Civil rights groups file a complaint with FCC over Baltimore Police's use of controversial stringrays phone trackers, also known as cell site simulators. (Baltimore Sun video)
Civil rights groups complained to the FCC Tuesday over the Baltimore Police Department's use of the cell phone tracking technology known as stingray, alleging that the way police use it interferes with emergency calls and is racially discriminatory.
The complaint argues that the police department doesn't have a proper license to use the devices and is in violation of federal law. It calls on regulators at the Federal Communications Commission to step in and formally remind law enforcement agencies of the rules.
"The public is relying on the Commission to carry out its statutory obligation to do so, to fulfill its public commitment to do so, and to put an end to widespread network interference caused by rampant unlicensed transmissions made by BPD and other departments around the country," the groups say in the complaint.
The case is being brought by Center for Media Justice, Color of Change, and the New America Foundation's Open Technology Institute.
The use of stingrays, also known as cell site simulators, was long shrouded in secrecy and many details about their use is still not publicly known. The devices work by imitating a cell phone tower so that nearby phones connect to them instead of the normal network, allowing police to gather information such as the location of a handset.
Police in Baltimore acknowledged in court last year that they had used the devices thousands of times to investigate crimes ranging from violent attacks to the theft of cellphones. Investigators had been concealing the technology from judges and defense lawyers and after the revelations Maryland's second highest court ruled that police should get a warrant before using a Stingray.
Neil Grace, a spokesman for the FCC, said the commission was reviewing the complaint. "The commission expects state and local law enforcement to work through the appropriate legal processes to use these devices," he said.
The police department declined to comment citing the "pending litigation."
Laura Moy, a visiting professor at Georgetown University's law school who is representing the groups, said the complaint is being lodged against Baltimore Police because of the evidence of its prolific use of the devices.
"It seems quite likely that the Baltimore Police Department makes the heaviest use of this technology of any police department in the country," Moy said.

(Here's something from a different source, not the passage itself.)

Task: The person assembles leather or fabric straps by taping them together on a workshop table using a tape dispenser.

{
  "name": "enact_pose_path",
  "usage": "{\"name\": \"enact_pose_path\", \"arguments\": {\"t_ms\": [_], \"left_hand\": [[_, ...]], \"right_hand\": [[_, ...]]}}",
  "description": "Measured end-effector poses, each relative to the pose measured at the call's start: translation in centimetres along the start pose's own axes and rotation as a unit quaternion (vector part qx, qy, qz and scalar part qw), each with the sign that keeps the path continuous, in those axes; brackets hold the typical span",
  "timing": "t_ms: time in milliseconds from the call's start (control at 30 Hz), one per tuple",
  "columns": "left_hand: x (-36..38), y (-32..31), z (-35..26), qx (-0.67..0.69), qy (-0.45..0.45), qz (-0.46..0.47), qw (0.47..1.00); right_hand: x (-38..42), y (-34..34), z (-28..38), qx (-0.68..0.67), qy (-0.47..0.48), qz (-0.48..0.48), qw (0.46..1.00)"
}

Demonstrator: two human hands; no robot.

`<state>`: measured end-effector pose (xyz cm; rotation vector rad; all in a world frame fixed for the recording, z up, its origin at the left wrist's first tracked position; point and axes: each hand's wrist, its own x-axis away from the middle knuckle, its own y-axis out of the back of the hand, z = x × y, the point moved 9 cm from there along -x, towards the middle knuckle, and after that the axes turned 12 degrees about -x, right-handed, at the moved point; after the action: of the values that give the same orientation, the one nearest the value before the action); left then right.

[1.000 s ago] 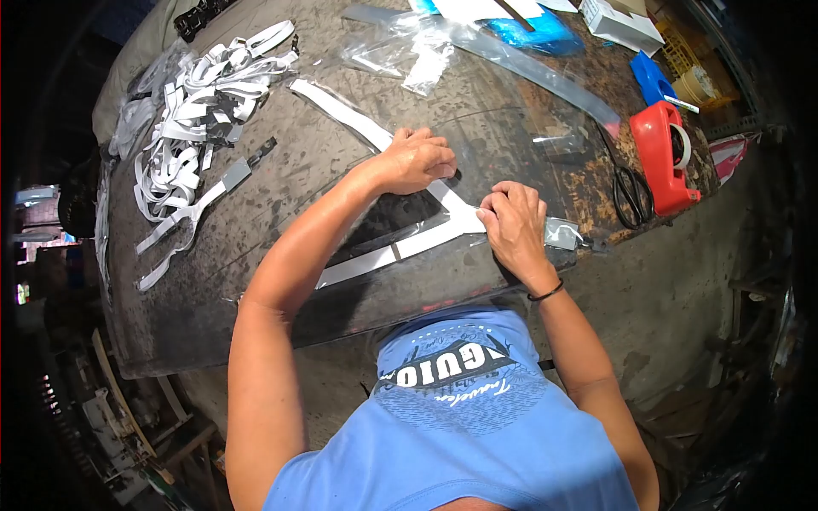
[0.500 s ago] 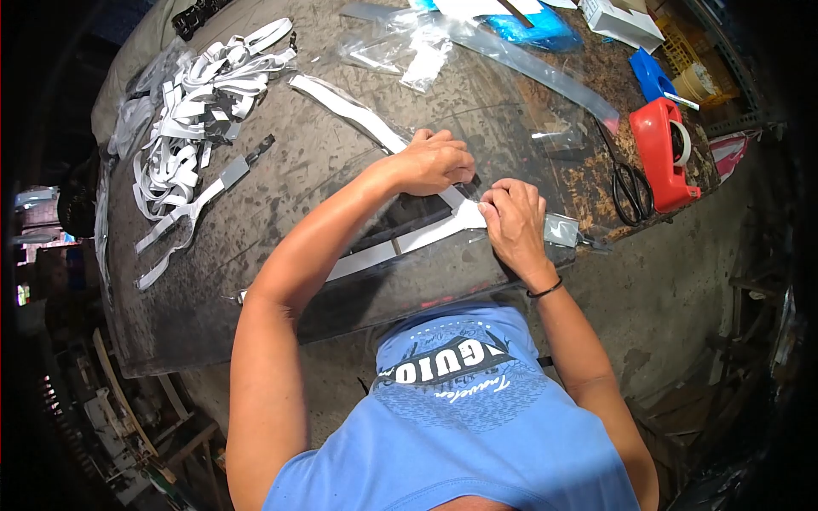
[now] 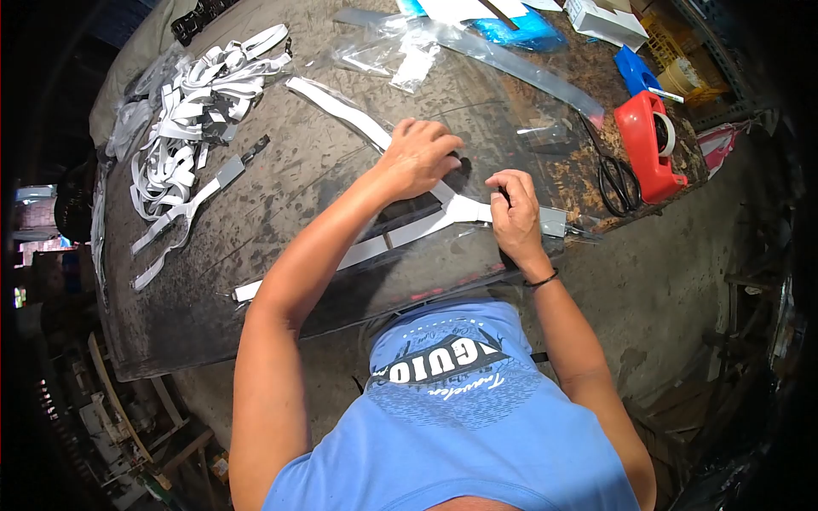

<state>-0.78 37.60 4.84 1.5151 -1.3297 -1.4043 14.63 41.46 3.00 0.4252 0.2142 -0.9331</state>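
- Head view: the left hand (image 3: 422, 157) is pressing down flat, fingers together, on a white Y-shaped strip (image 3: 400, 234) that is lying on the dark, scuffed tabletop (image 3: 281, 170), right where the strip's two arms are meeting.
- The right hand (image 3: 514, 209) is sitting just beside the left, on the strip's stem side; its fingers are curled and pinching at the stem, though the picture is not showing whether they are gripping the strip itself or the clear film around it.
- A clear plastic sleeve (image 3: 511, 128) is lying over and around the strip, glinting; its edges are hard to trace.
- The strip is looking thin, light and bendy, so it is probably flexing or kinking if lifted by one end; taking it at the junction, with the stem pinched, is likely giving the steadiest hold. The film is looking slippery and easily creased.
- Away from the strip, towards the far left of the tabletop, a heap of similar white strips (image 3: 187, 111) is piling up, with one loose strip (image 3: 192, 209) lying nearer.
- To the right of the strip, scissors (image 3: 615, 183) are lying beside a red tape dispenser (image 3: 649, 145), both well apart from the hands.
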Motion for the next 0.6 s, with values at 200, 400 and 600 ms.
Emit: {"name": "enact_pose_path", "arguments": {"t_ms": [200, 400, 600], "left_hand": [[5.3, 2.3, -2.3, -0.045, 0.03, -0.038, 0.998], [6.3, -1.6, -3.9, -0.112, 0.038, 0.021, 0.993], [6.0, -0.8, -4.2, -0.113, 0.048, -0.006, 0.992]], "right_hand": [[1.2, 1.7, 4.0, 0.163, 0.106, 0.072, 0.978], [2.0, 1.1, 2.0, 0.21, 0.142, 0.081, 0.964], [2.1, 1.6, 2.4, 0.202, 0.127, 0.107, 0.965]]}}
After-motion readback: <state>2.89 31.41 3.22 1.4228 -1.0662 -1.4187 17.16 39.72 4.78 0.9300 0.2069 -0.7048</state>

Exactly what impact Stingrays have on cell phone usage is not fully publicly known but the complaint cites government documents and news accounts to allege that they disrupt calls and could prevent callers reaching 911. The interference from a single device could affect several city blocks, the complaint alleges.
Christopher Soghoian, the principal technologist at the American Civil Liberties Union, said there is good evidence that the devices interrupt cell phone service. In some configurations they mobile block data connections in order to force a phone to use a less secure connection, he said, and in other cases seem to block calls outright.
Because the devices have been hidden from public view, Soghoian said, it has been difficult for communities that are suffering from the disruptions to understand what is happening and hold the police accountable.
The groups argue that surveillance using the devices also undermines people's free speech rights and describe the use of Stingrays as an electronic form of the intrusive police practices described in the scathing Justice Department report on the police department's pattern of civil rights violations.
"The problem of radicalized surveillance is particularly pronounced in Baltimore, where BPD's racially biased policing is clearly reflected in its racially biased deployment of [cell site] simulators," the groups say in the complaint.